Using label-free quantitation, the researchers identified 77 glycopeptides that showed different abundance levels in the breast cancer samples compared to healthy controls. However, the researchers noted, it was unclear whether these differences were due to different levels of the proteins themselves, or changes in the percentage of these proteins that were glycosylated. To distinguish between these two phenomena, they compared the abundances of the non-glycosylated versions of the peptides in question, which make up the bulk of the total protein expression. They found that the glycopeptide levels differed more significantly between cancer and control samples than did the non-glycopeptide levels, indicating that a portion of the glycoprotein difference between cases and controls was due to cancer-specific glycosylation, as opposed to changes in protein expression.
They followed this initial analysis with a second one in a separate sample cohort consisting of 18 breast cancer patients and 10 healthy controls. This time they identified 20 glycoproteins and 21 unique glycosylation sites that differed between cancer patients and controls.
They selected for further validation six EV glycoproteins, five of which had been implicated in cancer in previous studies. For this work they used the polymer-based reverse phase glycoprotein array (polyGPA) technology developed by Tao's lab. The polyGPA platform uses arrays functionalized specifically for glycoprotein capture. Because the platform captures only glycoproteins, researchers can then probe the captured proteins using antibodies to their non-glycosylated forms, an important capability given the general lack of good glycosylation-specific antibodies.
The polyGPA platform also boosts the sensitivity of protein detection compared to a conventional reverse phase array platform due to the fact that in capturing the proteins by their glycosylations, the array leaves their epitopes more exposed to antibody detection.

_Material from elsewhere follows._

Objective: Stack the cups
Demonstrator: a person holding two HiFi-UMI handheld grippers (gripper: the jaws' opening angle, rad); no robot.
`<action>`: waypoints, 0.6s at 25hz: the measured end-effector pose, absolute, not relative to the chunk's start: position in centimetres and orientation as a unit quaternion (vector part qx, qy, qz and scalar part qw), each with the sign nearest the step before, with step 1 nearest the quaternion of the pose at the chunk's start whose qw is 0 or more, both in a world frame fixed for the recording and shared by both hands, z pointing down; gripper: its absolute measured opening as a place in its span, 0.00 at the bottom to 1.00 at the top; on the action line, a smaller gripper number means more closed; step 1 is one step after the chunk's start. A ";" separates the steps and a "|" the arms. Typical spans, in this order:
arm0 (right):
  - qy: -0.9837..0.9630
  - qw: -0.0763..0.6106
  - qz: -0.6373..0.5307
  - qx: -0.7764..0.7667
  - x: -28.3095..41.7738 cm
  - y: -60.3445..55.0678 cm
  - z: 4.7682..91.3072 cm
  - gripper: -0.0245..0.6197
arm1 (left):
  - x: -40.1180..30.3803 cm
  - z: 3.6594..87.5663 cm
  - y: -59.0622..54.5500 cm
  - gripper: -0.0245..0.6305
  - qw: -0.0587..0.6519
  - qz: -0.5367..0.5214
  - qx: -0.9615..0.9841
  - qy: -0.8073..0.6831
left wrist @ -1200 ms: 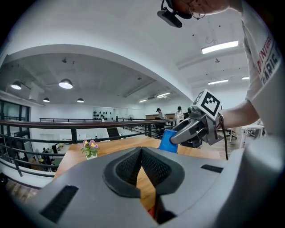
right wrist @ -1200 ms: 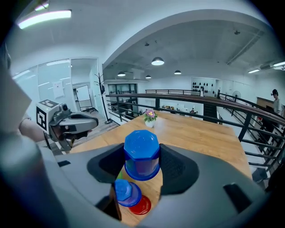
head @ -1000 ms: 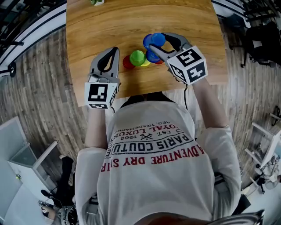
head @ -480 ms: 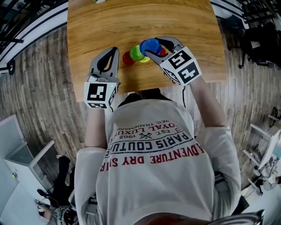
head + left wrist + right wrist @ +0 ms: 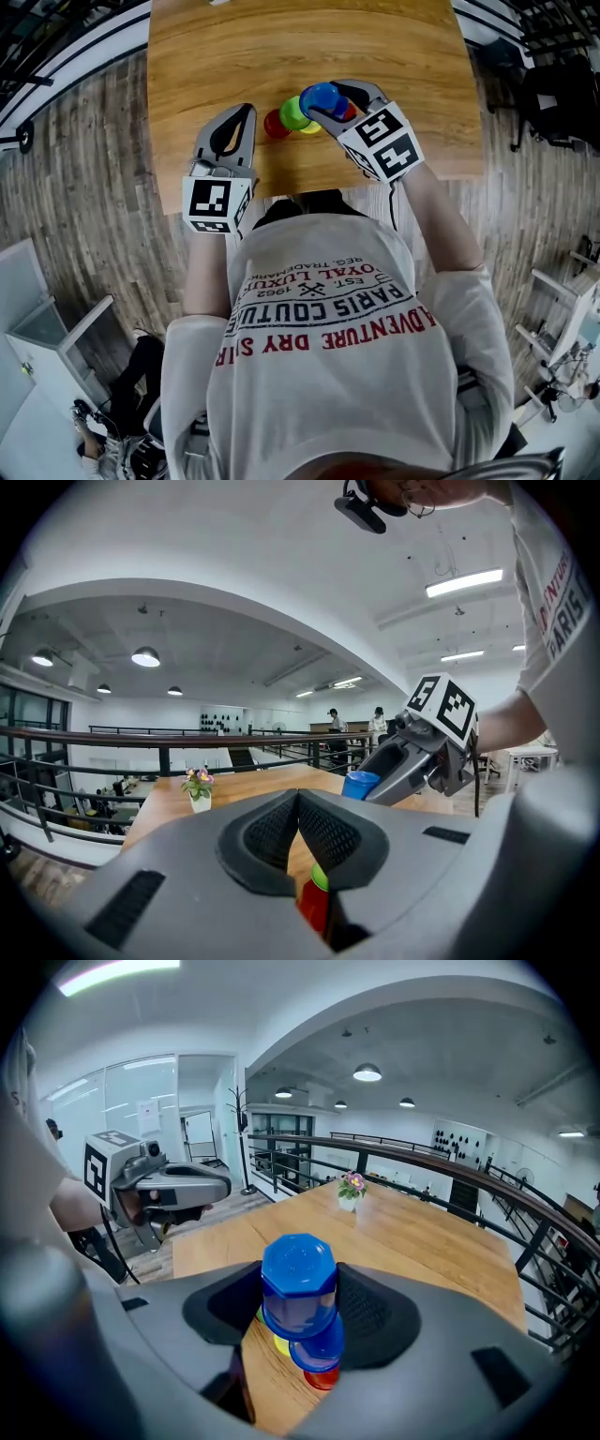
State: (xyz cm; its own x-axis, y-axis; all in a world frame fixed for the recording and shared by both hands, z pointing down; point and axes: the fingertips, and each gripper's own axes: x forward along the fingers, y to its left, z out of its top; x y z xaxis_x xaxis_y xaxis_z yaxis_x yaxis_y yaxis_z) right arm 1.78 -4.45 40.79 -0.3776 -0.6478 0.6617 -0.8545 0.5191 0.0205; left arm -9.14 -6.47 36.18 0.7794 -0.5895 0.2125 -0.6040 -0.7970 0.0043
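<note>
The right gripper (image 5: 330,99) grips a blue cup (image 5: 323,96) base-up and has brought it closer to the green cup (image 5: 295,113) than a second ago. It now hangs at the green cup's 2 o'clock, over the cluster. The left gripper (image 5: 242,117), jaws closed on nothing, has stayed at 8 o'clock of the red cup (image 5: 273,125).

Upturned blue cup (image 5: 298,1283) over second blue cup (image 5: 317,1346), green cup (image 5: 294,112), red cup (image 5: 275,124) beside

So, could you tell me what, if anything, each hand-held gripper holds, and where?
Right hand-held gripper: blue plastic cup, by its side walls. Left hand-held gripper: nothing.
</note>
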 end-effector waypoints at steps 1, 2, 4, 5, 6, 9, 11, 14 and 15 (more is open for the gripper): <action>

In previous work, Tao and his colleagues determined this led to a roughly tenfold increase in signal.
One downside of the polyGPA platform is the fact that while it captures glycosylated proteins, it does not distinguish between different glycoforms, and so researchers aren't able to determine if, for instance, a proportion of a captured protein is modified at one versus another glycosite.

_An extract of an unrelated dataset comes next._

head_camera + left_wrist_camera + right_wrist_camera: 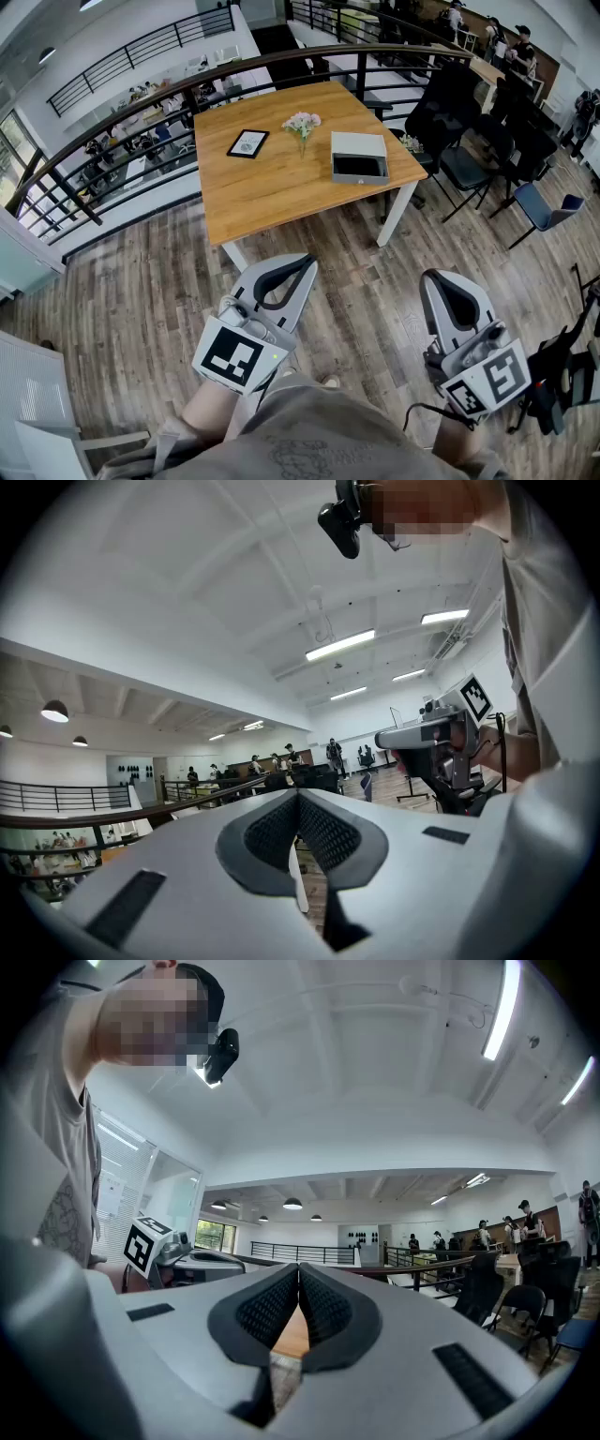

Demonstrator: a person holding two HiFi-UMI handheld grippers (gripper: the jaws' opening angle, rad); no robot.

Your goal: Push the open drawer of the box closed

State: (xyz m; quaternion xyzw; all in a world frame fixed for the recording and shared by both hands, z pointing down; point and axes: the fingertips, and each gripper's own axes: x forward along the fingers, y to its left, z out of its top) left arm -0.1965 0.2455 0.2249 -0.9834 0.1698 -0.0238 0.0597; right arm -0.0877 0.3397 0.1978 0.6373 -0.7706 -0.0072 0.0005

"Knowing the site of glycosylation and specific glycoisoform is important, but it has been challenging," Tao noted. He said he believed there were ways to address this issue were it to be necessary from a clinical standpoint, but he did not provide specifics.
Tao said he and his colleagues are now focused on simplifying their processes for isolating the EVs and have submitted a paper describing this work. They are also using the polyGPA platform to measure existing glycomarkers, like prostate specific antigen, to determine if the performance of those markers might be improved by adding information on their glycosylation status.